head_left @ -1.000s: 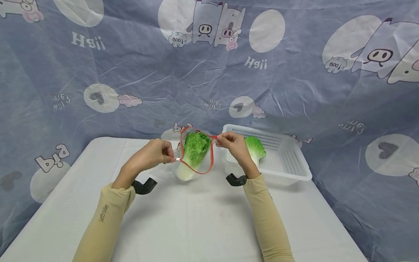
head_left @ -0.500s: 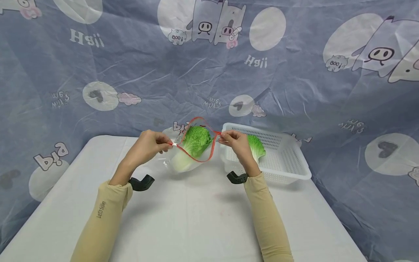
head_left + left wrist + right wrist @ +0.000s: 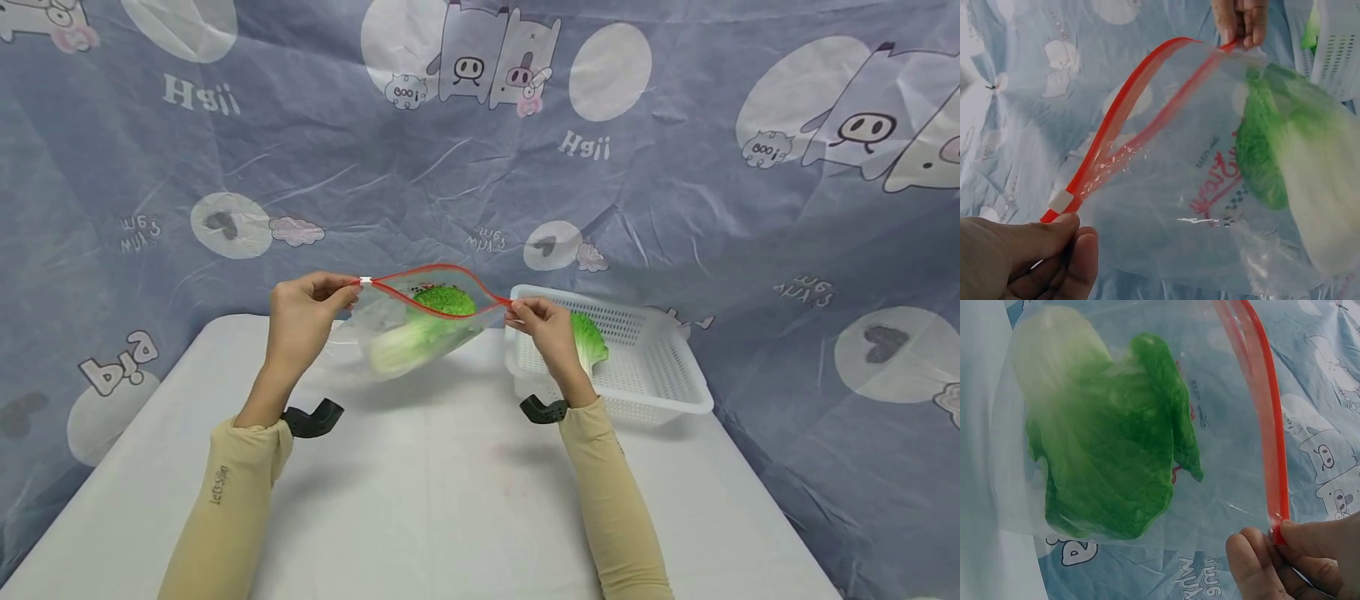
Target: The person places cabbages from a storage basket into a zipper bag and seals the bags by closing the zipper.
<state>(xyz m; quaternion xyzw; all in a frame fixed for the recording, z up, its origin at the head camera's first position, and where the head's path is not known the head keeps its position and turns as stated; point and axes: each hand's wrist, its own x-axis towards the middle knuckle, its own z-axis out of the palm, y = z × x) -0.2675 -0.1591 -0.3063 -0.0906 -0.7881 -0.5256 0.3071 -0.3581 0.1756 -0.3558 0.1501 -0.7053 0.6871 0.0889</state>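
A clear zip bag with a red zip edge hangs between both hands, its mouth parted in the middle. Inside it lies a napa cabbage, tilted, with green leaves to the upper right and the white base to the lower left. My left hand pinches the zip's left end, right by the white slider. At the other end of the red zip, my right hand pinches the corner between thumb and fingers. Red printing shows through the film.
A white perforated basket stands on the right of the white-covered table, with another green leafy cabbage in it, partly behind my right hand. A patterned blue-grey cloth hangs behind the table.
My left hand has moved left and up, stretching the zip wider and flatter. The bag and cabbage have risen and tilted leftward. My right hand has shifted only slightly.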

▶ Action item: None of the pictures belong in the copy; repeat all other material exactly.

▶ Task solution:
head_left @ -1.000s: 
head_left @ -0.500s: 
head_left + left wrist + right wrist @ +0.000s: 
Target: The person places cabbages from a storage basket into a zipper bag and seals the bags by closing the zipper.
<state>(xyz m; quaternion xyzw; all in a frame fixed for the recording, z up, its origin at the head camera's first position, and where the head's path is not known the head keeps its position and turns as stated; point and axes: each hand's wrist, its own x-axis towards the middle knuckle, its own z-axis out of the palm, y = z × x) -0.2675 -0.1591 -0.3063 -0.0906 -0.7881 -0.5256 0.3071 -0.3581 0.1756 -0.3558 0.1501 -0.7053 0.6871 0.0889</state>
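A clear zip bag with a red zip edge hangs between both hands, its mouth parted in the middle. Inside it lies a napa cabbage, tilted, with green leaves to the upper right and the white base to the lower left. My left hand pinches the zip's left end, right by the white slider. At the other end of the red zip, my right hand pinches the corner between thumb and fingers. Red printing shows through the film.
A white perforated basket stands on the right of the white-covered table, with another green leafy cabbage in it, partly behind my right hand. A patterned blue-grey cloth hangs behind the table.
My left hand has moved left and up, stretching the zip wider and flatter. The bag and cabbage have risen and tilted leftward. My right hand has shifted only slightly.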

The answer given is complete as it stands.